In the early 1990s, Sheikh Rahman’s telephone was tapped, and Mr. Hassoun and Dr. Jayyousi, a Jordanian-born American citizen who holds a doctorate in civil engineering, came to the government’s attention through phone calls to or from his line. Then the government, under the Foreign Intelligence Surveillance Act, began to eavesdrop on them, which eventually pulled Mr. Padilla into their net, too.
The government presents the three defendants as “joined at the hip,” as one prosecutor put it in a hearing last summer. But Judge Marcia G. Cooke of Federal District Court, noting that Mr. Padilla was appended to a case well under way, asked the government, “If they are so joined at the hip, why is Mr. Padilla so late to the dance?”
Dr. Jayyousi, a former school system administrator in both Detroit and Washington, D.C., never met Mr. Padilla, his lawyer, William Swor, said.
It is Mr. Hassoun, the government said, who recruited Mr. Padilla. But both Mr. Hassoun’s and Mr. Padilla’s lawyers deny that Mr. Padilla was recruited.
In other words, two of the three people with whom Padilla has been charged of conspiring claim to have never met him.
On the other hand, we have Scooter Libby. There is no doubt that he has met--and worked with--Dick Cheney and Karl Rove. Apparently under the influence of no coercion, Scooter Libby has admitted that Dick Cheney ordered him to leak something on July 8, 2003. According to a witness, he leaked Valerie Plame's identity on that day. Apparently under the influence of no coercion, Karl Rove testified that he had a conversation with Libby about the upcoming publication of an article about Valerie Plame.

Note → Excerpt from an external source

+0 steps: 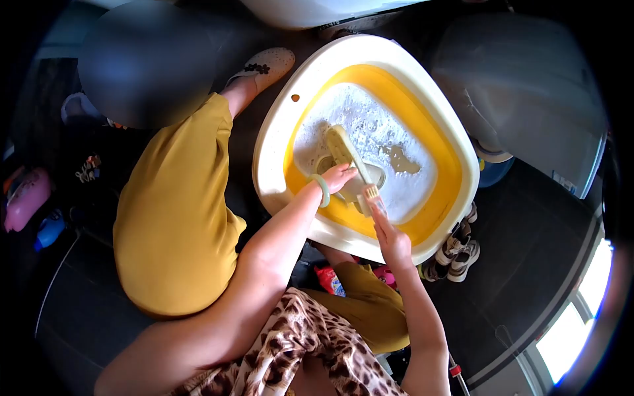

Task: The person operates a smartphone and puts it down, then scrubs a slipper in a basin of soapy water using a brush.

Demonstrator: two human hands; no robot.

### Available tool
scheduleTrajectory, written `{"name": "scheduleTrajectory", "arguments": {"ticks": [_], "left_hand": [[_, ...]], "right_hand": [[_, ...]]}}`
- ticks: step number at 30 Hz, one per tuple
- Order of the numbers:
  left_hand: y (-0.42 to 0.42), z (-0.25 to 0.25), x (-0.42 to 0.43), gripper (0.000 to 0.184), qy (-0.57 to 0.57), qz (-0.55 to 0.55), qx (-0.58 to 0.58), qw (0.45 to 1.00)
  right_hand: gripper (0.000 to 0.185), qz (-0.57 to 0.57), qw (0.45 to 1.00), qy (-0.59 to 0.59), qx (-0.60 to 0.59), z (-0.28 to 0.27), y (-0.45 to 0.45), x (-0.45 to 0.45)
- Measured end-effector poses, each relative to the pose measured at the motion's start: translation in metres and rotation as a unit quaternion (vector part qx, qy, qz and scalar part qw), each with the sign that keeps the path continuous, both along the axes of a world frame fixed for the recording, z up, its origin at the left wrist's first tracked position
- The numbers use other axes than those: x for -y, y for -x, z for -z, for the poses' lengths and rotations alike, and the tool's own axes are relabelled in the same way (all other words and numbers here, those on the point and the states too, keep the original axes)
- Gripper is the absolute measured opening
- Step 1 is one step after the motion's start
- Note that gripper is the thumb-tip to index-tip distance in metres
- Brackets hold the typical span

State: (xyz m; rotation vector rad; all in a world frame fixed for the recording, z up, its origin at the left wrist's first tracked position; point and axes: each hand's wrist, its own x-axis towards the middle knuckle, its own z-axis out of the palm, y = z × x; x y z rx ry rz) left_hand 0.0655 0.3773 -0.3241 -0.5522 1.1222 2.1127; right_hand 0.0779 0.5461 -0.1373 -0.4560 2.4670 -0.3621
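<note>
A pale shoe (343, 148) is held over foamy water inside a yellow-lined white basin (449, 148). My left hand (339, 177), wearing a pale green bangle (322, 190), is closed on the shoe's near part. In my right hand (393, 241) is a small scrub brush (371, 191) with light bristles. The brush head is right beside the near end of the shoe; whether its bristles touch cannot be made out. A thick layer of white suds (409, 188) covers most of the water, with a murky gap to the right of the shoe.
Several shoes (459, 254) stand on the dark floor right of the basin. A large grey container (528, 105) is at the upper right. My knee in mustard trousers (178, 224) is left of the basin. A red packet (327, 280) lies between my legs. Pink and blue items are far left.
</note>
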Motion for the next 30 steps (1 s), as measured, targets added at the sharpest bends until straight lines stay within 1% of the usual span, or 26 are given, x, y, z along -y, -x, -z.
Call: {"name": "scheduleTrajectory", "arguments": {"ticks": [1,3,5,7,9,10,11,13,14,15,16,17,18,19,21,22,24,25,27,28,29,30], "left_hand": [[-0.002,0.002,-0.002,0.039,0.034,0.011,-0.016,0.999],[-0.003,0.005,-0.003,0.040,0.042,0.016,-0.032,0.998],[-0.001,0.011,-0.003,0.040,-0.010,0.015,-0.025,1.000],[0.002,-0.008,0.007,0.040,0.008,-0.004,-0.031,0.999],[0.004,-0.025,0.014,0.040,0.020,-0.015,-0.040,0.999],[0.003,-0.029,0.016,0.040,0.001,-0.037,-0.020,0.999],[0.004,-0.030,0.018,0.041,-0.019,-0.059,0.001,0.998],[-0.002,0.007,0.002,0.040,-0.030,-0.061,-0.019,0.997],[-0.006,0.021,-0.006,0.040,-0.040,-0.064,-0.037,0.996],[-0.005,0.011,-0.005,0.040,-0.043,-0.065,-0.033,0.996],[-0.001,-0.012,0.004,0.039,0.015,-0.043,-0.016,0.999],[0.002,-0.024,0.009,0.038,0.074,-0.018,0.000,0.997],[0.000,-0.012,0.003,0.036,0.088,-0.020,-0.014,0.996],[-0.001,-0.014,0.004,0.036,0.088,-0.017,-0.014,0.996],[0.002,-0.019,0.005,0.038,0.047,-0.039,0.018,0.998],[0.004,-0.020,0.006,0.038,0.050,-0.041,0.015,0.998],[0.005,-0.021,0.011,0.039,-0.002,-0.046,-0.018,0.999],[0.005,-0.025,0.014,0.039,0.003,-0.047,-0.019,0.999],[0.006,-0.036,0.017,0.041,-0.038,-0.103,0.007,0.994],[0.007,-0.034,0.017,0.041,-0.039,-0.104,0.007,0.994],[0.007,-0.030,0.017,0.041,-0.048,-0.072,0.021,0.996],[0.006,-0.026,0.015,0.042,-0.058,-0.038,0.036,0.997]], "right_hand": [[0.038,0.005,1.000,-0.020,0.008,-0.004,-0.006,-0.007],[0.038,0.009,0.999,-0.040,0.013,-0.006,-0.001,-0.001],[0.037,0.033,0.999,-0.016,-0.006,0.011,0.024,0.022],[0.036,0.020,0.999,-0.041,0.014,0.032,0.054,0.053],[0.035,0.000,1.000,-0.024,0.000,0.052,0.070,0.074],[0.035,-0.022,1.000,-0.012,-0.011,0.056,0.073,0.077],[0.035,-0.022,1.000,-0.012,-0.012,0.051,0.071,0.073],[0.036,0.017,0.997,-0.058,0.040,0.028,0.054,0.054],[0.037,0.032,0.998,-0.039,0.024,0.022,0.038,0.032],[0.038,0.046,0.999,-0.019,0.010,0.015,0.020,0.010],[0.038,0.060,0.998,-0.028,0.019,-0.001,0.006,-0.002],[0.039,0.074,0.996,-0.036,0.026,-0.010,-0.001,-0.008],[0.039,0.076,0.996,-0.035,0.028,-0.008,-0.002,-0.010],[0.037,0.068,0.997,-0.039,0.020,-0.005,-0.002,-0.012],[0.035,0.058,0.997,-0.042,0.006,0.003,0.009,-0.004],[0.034,0.046,0.998,-0.030,0.005,0.016,0.024,0.010],[0.033,0.031,0.999,-0.011,0.004,0.038,0.049,0.043],[0.033,0.015,1.000,-0.020,-0.006,0.047,0.061,0.059],[0.032,0.001,0.999,-0.030,-0.017,0.052,0.065,0.064],[0.034,-0.003,1.000,-0.013,-0.024,0.053,0.060,0.057],[0.036,-0.009,1.000,0.002,-0.030,0.049,0.054,0.049],[0.037,0.001,1.000,-0.006,-0.019,0.035,0.046,0.040]]}}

On or about July 10 or July 11, 2003, LIBBY spoke to a senior official in the White House (“Official A”) who advised LIBBY of a conversation Official A had earlier that week with columnist Robert Novak in which Wilson’s wife was discussed as a CIA employee involved in Wilson’s trip. LIBBY was advised by Official A that Novak would be writing a story about Wilson’s wife.
Shortly after this conversation, Valerie Plame's identity was exposed to the world. Without use of torture, the government appears to have uncovered much more evidence of a conspiracy to out Plame's identity than they have against Padilla.

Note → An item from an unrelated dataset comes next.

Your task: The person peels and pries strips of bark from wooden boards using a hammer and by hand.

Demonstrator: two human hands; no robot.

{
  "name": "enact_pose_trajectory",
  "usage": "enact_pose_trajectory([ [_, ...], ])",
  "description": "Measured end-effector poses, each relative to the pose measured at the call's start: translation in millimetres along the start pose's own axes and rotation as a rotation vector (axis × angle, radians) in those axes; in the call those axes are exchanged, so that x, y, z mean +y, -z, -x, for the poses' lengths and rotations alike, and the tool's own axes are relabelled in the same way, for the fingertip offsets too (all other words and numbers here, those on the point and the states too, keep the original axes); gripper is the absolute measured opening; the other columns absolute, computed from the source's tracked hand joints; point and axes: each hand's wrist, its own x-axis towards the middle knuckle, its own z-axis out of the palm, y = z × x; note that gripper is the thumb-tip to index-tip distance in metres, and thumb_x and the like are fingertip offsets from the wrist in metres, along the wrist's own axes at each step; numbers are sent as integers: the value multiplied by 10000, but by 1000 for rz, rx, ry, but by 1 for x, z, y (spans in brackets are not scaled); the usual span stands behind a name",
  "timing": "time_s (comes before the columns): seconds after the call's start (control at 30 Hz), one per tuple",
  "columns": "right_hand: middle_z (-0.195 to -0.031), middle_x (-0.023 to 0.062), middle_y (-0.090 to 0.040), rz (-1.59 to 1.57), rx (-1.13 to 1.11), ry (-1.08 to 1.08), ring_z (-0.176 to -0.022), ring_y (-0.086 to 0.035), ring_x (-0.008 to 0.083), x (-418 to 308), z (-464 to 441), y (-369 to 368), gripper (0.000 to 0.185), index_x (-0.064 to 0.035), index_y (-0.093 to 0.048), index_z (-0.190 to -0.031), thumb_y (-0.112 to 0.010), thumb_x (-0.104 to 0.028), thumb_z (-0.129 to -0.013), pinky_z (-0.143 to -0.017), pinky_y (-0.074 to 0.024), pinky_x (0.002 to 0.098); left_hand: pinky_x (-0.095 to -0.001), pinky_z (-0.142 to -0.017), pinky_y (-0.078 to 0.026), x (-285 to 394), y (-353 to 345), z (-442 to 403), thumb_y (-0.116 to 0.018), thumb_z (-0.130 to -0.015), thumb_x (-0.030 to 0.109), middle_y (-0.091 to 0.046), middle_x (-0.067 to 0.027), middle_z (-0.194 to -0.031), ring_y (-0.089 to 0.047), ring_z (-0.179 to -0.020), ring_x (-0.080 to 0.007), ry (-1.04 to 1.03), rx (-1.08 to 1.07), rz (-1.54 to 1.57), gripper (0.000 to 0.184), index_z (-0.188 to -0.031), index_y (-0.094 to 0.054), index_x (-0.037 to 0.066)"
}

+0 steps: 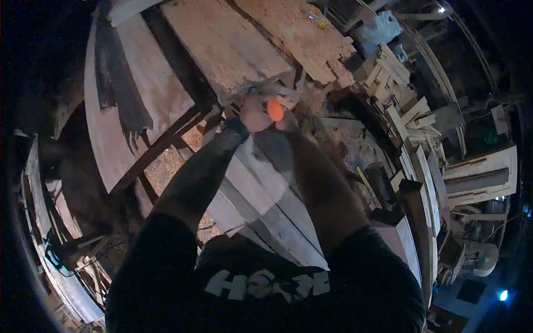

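Both my hands are close together at the near end of a sawdust-covered board [233,44]. My left hand [255,115], with a dark band at the wrist, is closed around a tool with a bright orange rounded end [275,109]. The orange end faces me, and the rest of the tool is hidden, so I cannot tell its kind. Right beside it is my right hand [287,120], its fingers curled and mostly out of sight. What the right hand grips cannot be made out. Long pale planks [261,177] lie below my forearms.
A wide plank with a dark, splintered strip [125,105] lies to the left. Another sawdust-covered board [300,39] is at the back. Offcuts are piled [388,72] at the right, near a pale plastic bag [379,32]. Sawdust [166,169] covers the ground between boards.
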Motion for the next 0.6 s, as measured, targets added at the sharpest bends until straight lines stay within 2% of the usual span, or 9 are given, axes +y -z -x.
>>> enact_pose_trajectory([
  [0.03, -1462, 125, -553, 33, 11, -6, -1333, -528, 262, -7, 2, -2, 499, -40, -476, -1497, -525, -246, -1045, -1120, -446, 402, -402, -758, -563, 3, -1, -2, -852, -814, 263, -706, -126, -883, -697, -827, -281, 5, 3, -28, 344, -1067, -725, 67],
  [0.1, -1459, 127, -557, 88, 17, -17, -1333, -528, 266, -13, 2, -7, 491, -40, -483, -1491, -520, -245, -1046, -1123, -441, 406, -443, -816, -573, -25, -11, -1, -805, -877, 297, -737, -169, -1103, -714, -971, -316, -329, -96, -309, 406, -1192, -704, 61],
  [0.13, -1457, 128, -559, 111, 20, -23, -1333, -529, 268, -18, 2, -9, 487, -40, -487, -1487, -517, -244, -1046, -1125, -439, 408, -424, -768, -579, -36, -28, -12, -853, -786, 277, -724, -167, -924, -721, -870, -277, -392, -8, -169, 416, -1110, -723, 50],
  [0.2, -1454, 130, -563, 164, 22, -37, -1333, -529, 272, -26, 2, -11, 480, -41, -494, -1481, -511, -243, -1046, -1127, -434, 411, -471, -759, -585, -6, -31, -7, -839, -789, 400, -734, -197, -974, -725, -873, -343, -269, 33, -293, 552, -1181, -695, 38],
  [0.3, -1449, 132, -569, 226, 18, -55, -1333, -530, 278, -36, 7, -13, 469, -42, -505, -1472, -503, -240, -1047, -1132, -427, 416, -507, -726, -584, -12, -49, -28, -824, -767, 468, -732, -225, -920, -728, -827, -384, -365, 131, -292, 605, -1158, -686, 28],
  [0.37, -1446, 134, -573, 258, 17, -65, -1333, -531, 282, -39, 11, -11, 463, -42, -512, -1465, -498, -239, -1047, -1135, -423, 420, -489, -773, -581, -11, -65, -47, -790, -798, 357, -727, -226, -944, -723, -843, -378, -261, 14, -455, 457, -1098, -714, 21],
  [0.4, -1444, 135, -575, 275, 21, -67, -1334, -531, 284, -42, 12, -12, 459, -42, -516, -1462, -495, -238, -1047, -1136, -420, 421, -488, -779, -582, -30, -87, -60, -765, -793, 378, -736, -240, -953, -729, -864, -388, -296, 113, -398, 456, -1059, -733, 9],
  [0.5, -1440, 138, -581, 332, 41, -74, -1334, -532, 290, -33, 11, -12, 450, -43, -526, -1453, -487, -236, -1047, -1140, -413, 427, -482, -814, -586, 13, -82, -76, -772, -781, 368, -745, -245, -997, -737, -915, -389, -121, -240, -535, 450, -1047, -741, 7],
  [0.6, -1435, 140, -588, 399, 55, -81, -1334, -533, 296, -44, 10, -17, 442, -44, -537, -1443, -478, -234, -1048, -1144, -406, 432, -478, -850, -590, 24, -95, -88, -704, -831, 305, -744, -243, -1058, -738, -960, -389, -106, -331, -657, 369, -1069, -746, 27],
])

Don't get me wrong--I am not begrudging Scooter Libby his due process. Nor am I complaining about the burden of proof that prevented Libby, Cheney, and Rove from being indicted on conspiracy charges.I am not doubting that Padilla had some ties with Islamic extremists (though, I'd remind of CheneyCo's fondness for MEK, a terrorist group in its own right).
But I think the contrast is stark. We are a country that claims to believe in the rule of law. But a rich white man like Scooter Libby has been charged only with perjury--and his co-conspirators have not been charged at all. While a poor Latino Muslim has been held incommunicado for many years and charged for participating in a conspiracy with men he has never met.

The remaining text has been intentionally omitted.